Anonymous wrote:Anonymous wrote:We're a not tired couple with a clean and organized house...
-my job is 100% WFH and very solitary and flexible. I can complete a household or parenting chore or errand or two during the day and take DD to after school activities; I just need to deliver my deliverables, no one cares which hours in the day I work or how long it takes me; I'm so expert at this point that I can usually complete my work during ES hours...
-DH's job is more intense and inflexible, but he has a very short commute and no travel; he's able to be home for morning quality time and dinner and bedtime, but he does need to log back on a lot of evenings
- older DD (entering 4th grade) is in public ES; takes bus every morning and some afternoons (bus stop is two houses away)
-younger DD is in preschool; we drop off and pick up, but we picked a school that is only a 5 min drive away
- biweekly cleaning lady
- housekeeper who comes 8 hours a week (two afternoons) and does laundry, meal prep, house tidying or organization
-weekly grocery delivery (instacart)
-I have a tried-and-true rotation of simple weeknight dinners that usually everyone eats; if not, the backup option is very basic...cereal, PB&J sandwich, etc...
-older DD does a lot of activities, that's what makes her happy. I'm able to handle that because of the flexibility of my job, carpools, and the fact that my younger DD is 4 and doesn't do any weekday activities yet bc she gets all the enrichment she needs at her full-day preschool (FWIW, we didn't plan the big age gap, but I actually think it's helped to lighten my burden, at least at this particular stage)

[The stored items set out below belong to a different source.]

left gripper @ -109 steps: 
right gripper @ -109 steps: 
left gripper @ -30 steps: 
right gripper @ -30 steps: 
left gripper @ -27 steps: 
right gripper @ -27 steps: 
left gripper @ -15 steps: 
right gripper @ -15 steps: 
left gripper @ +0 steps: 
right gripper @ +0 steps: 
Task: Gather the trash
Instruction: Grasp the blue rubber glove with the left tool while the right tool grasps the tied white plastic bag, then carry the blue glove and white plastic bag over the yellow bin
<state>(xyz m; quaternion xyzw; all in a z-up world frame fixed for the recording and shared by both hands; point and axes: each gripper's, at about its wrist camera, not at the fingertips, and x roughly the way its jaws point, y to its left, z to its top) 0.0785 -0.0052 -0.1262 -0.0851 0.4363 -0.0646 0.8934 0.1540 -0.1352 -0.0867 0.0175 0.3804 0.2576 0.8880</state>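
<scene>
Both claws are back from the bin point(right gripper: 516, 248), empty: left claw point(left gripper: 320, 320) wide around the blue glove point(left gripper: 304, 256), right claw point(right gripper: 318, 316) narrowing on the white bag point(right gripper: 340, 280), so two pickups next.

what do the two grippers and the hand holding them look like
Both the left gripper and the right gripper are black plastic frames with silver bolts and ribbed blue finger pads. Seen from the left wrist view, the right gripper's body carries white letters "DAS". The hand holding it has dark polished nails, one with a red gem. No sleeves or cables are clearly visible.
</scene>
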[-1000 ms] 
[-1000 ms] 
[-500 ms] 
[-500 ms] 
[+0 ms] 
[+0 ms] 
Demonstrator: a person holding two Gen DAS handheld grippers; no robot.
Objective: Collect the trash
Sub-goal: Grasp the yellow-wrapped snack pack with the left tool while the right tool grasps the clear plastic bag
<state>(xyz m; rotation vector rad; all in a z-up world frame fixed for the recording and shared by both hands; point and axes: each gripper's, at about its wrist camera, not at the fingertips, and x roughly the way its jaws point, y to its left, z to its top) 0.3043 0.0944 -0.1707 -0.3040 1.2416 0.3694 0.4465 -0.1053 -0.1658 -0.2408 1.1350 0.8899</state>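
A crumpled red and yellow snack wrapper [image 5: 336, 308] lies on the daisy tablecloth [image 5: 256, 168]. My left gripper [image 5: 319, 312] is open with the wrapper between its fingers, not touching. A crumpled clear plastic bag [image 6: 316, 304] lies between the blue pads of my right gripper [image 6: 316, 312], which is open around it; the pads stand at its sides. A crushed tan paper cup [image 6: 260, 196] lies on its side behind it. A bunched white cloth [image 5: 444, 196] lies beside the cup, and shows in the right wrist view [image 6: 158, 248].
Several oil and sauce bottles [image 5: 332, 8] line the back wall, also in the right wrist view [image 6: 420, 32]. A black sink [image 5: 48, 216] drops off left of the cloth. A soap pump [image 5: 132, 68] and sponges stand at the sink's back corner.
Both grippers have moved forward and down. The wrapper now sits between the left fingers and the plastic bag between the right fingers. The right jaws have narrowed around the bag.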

-once my kids go to bed, I do a quick kitchen clean up, but my evening time is "me time".. exercising, reading, watching TV with DH
Really the key to it all is my job!
So key points:
1) essentially part time flex job 100% WFH
2) cleaning lady and house keeper, about 15 hrs of hired labor a week seems like
3) only one kid in activities
4) public school bus (how are the upper schools in your neighborhood?)
5) two kids
How did you get such a great flex job? How does it pay? Sounds like DH works about 40 hrs with commute — his pay?
Having that much household labor, must be $300/week?
If you are zoned for good high schools you are golden.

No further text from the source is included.